Tendances géographiques, temporelles, raciales/ethniques et démographiques des décès par overdose de fentanyl poly-substance aux États-Unis entre 2010 et 2021
Une étude publiée dans Addiction.
Opiacés
Aux USA, à l’instar de ce qui a été fait pour le COVID-19, on parle désormais de « 4e vague ». La première vague, apparue au cours des années 1990 et du début des années 2000, était liée aux prescriptions médicales d’opioïdes, notamment d’oxycodone. La deuxième vague, observée vers 2010, a consisté à un remplacement des opioïdes prescrits par de l’héroïne, lorsque les autorités ont serré la vis des prescriptions. La troisième vague, apparue à la fin des années 2010 et début des années 2020, a vu le fentanyl de rue et ses dérivées prendre la prédominance sur les usages, avec un effet encore plus dramatique sur les overdoses. Depuis quelques années, on parle de quatrième vague, car à l’usage des fentanylés s’est vu associé progressivement un co-usage de psychostimulants (cocaïne et amphétamines).

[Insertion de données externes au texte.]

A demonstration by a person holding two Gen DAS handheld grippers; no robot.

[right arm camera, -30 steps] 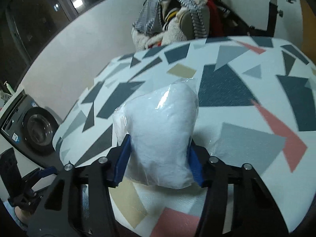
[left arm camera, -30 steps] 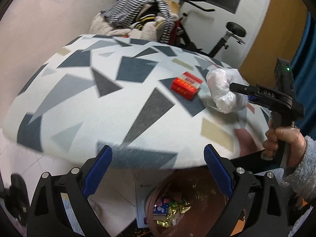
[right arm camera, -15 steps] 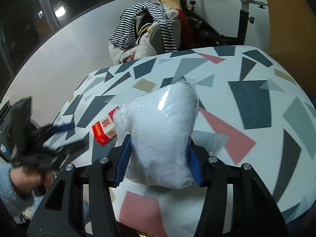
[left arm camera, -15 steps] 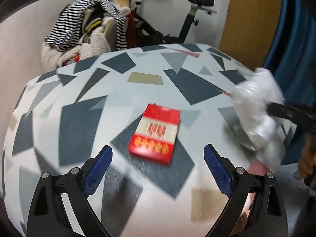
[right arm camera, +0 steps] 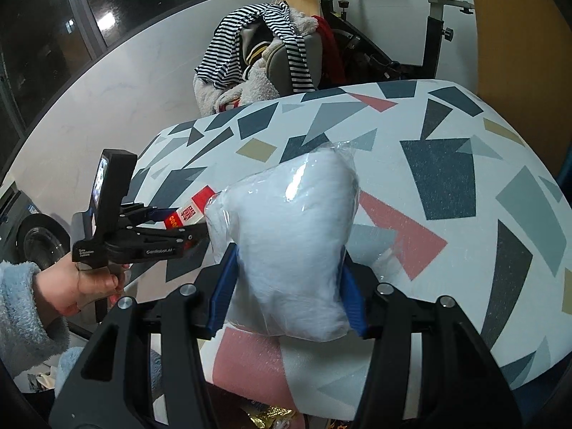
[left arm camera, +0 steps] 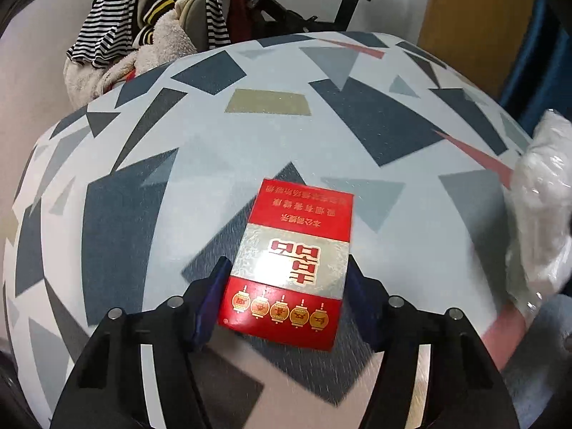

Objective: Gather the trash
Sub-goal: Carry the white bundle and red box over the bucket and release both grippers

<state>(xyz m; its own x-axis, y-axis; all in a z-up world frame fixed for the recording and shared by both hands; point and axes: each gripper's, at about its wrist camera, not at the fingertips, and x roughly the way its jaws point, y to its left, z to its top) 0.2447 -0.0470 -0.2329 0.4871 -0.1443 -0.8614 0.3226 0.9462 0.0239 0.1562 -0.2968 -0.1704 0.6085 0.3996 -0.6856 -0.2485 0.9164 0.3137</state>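
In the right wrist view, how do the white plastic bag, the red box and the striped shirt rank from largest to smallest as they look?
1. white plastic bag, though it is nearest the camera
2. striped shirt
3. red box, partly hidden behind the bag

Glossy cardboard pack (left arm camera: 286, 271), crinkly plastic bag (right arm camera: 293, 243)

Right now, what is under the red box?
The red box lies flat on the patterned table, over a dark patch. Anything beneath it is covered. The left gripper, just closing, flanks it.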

Ici, les auteurs ont voulu précisément étudier la transition entre troisième et quatrième vague, pour voir comment cela affecte les décès par overdose. Pour cela il été important de caractériser les substances co-impliquées dans les overdoses mortelles impliquant des opioïdes synthétiques (principalement aujourd’hui des analogues du fentanyl fabriqués illicitement). Ils ont donc regardé tout cela par année, par état, et par groupes sociodémographiques intersectionnels, au sein des registres nationaux des décès américains, entre 2010 et 2021. Ils ont mesuré les pourcentages de toutes les intoxications mortelles impliquant des fentanyls, des stimulants et d’autres drogues, et regardé les substances les plus couramment co-impliquées dans les surdoses de fentanyl, par État et par année, ainsi que les pourcentage de surdoses mortelles de fentanyl impliquant des stimulants, par État et par année, et les pourcentages de overdoses mortelles de fentanyl impliquant des stimulants par région, race/ethnie, âge et sexe.
Les résultats montrent que le pourcentage de décès par overdose aux États-Unis qui implique à la fois du fentanyl et des stimulants est passé de 0,6 % (n = 235) en 2010 à 32,3 % (34 429) en 2021, l’augmentation la plus forte ayant été enregistrée en 2015. En 2010, le fentanyl était le plus souvent associé aux opioïdes sur ordonnance, aux benzodiazépines et à l’alcool. Dans le nord-est, cette situation a évolué vers une implication conjointe de l’héroïne et du fentanyl au milieu des années 2010, et presque partout vers une implication conjointe de la cocaïne et du fentanyl d’ici à 2021. Dans l’Ouest, et dans la majorité des États du Sud et du Midwest, c’est la co-implication méthamphétamine-fentanyl qui prédomine en 2021. La proportion de stimulants dans les décès par overdose dus au fentanyl a augmenté dans pratiquement tous les États entre 2015 et 2021. L’analyse intersectionnelle des groupes révèle des taux particulièrement élevés chez les personnes âgées noires et afro-américaines vivant dans l’Ouest.
En conclusion, en 2021, les stimulants étaient la classe de drogues la plus courante dans les surdoses de fentanyl dans tous les États des États-Unis. L’augmentation du nombre de décès liés à la cocaïne et à la méthamphétamine doit être comprise dans le contexte d’un marché des drogues dominé par les fentanyls illicites, qui ont rendu la polyconsommation plus recherchée et plus courante. L’usage simultané généralisé de fentanyl et de stimulants, ainsi que d’autres associations de substances, présente de nouveaux risques pour la santé et pose des défis en matière de santé publique.